_PROBLEM STATEMENT_. Copying exactly, give the lines in the material below from the one with "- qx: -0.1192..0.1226" to the one with "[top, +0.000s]", ends included, and nothing besides.

_THE DATA_.
******************************
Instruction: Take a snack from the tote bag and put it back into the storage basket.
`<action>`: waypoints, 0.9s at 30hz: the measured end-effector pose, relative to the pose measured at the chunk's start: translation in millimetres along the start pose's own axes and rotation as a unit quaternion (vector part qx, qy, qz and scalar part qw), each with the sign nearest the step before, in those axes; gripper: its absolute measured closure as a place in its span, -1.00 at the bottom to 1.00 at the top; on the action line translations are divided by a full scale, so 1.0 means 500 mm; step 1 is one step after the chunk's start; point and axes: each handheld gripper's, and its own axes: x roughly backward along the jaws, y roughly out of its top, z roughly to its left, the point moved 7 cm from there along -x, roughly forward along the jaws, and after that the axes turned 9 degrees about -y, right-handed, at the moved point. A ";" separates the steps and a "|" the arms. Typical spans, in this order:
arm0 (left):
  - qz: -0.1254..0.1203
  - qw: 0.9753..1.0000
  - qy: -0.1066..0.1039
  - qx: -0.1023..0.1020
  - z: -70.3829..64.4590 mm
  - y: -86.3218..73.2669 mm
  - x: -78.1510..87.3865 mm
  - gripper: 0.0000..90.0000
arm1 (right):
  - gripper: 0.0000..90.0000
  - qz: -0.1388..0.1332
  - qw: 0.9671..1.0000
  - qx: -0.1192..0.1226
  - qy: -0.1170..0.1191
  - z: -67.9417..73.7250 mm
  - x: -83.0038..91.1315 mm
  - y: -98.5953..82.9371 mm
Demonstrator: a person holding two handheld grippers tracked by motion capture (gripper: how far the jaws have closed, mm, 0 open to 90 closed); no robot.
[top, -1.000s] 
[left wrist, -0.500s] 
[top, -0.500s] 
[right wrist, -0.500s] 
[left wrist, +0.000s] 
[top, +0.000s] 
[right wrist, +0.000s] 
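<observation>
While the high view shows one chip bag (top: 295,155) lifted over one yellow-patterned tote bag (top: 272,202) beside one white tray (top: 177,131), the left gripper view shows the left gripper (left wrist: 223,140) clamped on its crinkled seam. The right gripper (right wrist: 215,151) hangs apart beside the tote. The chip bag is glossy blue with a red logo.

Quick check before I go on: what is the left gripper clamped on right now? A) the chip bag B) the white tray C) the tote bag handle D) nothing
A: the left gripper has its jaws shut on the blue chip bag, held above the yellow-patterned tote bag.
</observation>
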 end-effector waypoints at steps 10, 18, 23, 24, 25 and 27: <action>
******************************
_SOLUTION TO THIS PROBLEM_.
  - qx: -0.1192..0.1226
  - qy: -0.1170..0.1191
  - z: -67.9417..73.7250 mm
  - x: -83.0038..91.1315 mm
  - y: -98.5953..82.9371 mm
Demonstrator: a person holding two handheld grippers tracked by motion capture (gripper: how far the jaws have closed, mm, 0 open to 90 closed); no robot.
[top, -1.000s] 
[left wrist, -0.500s] 
[top, -0.500s] 
[right wrist, -0.500s] 
[left wrist, +0.000s] 
[top, +0.000s] 

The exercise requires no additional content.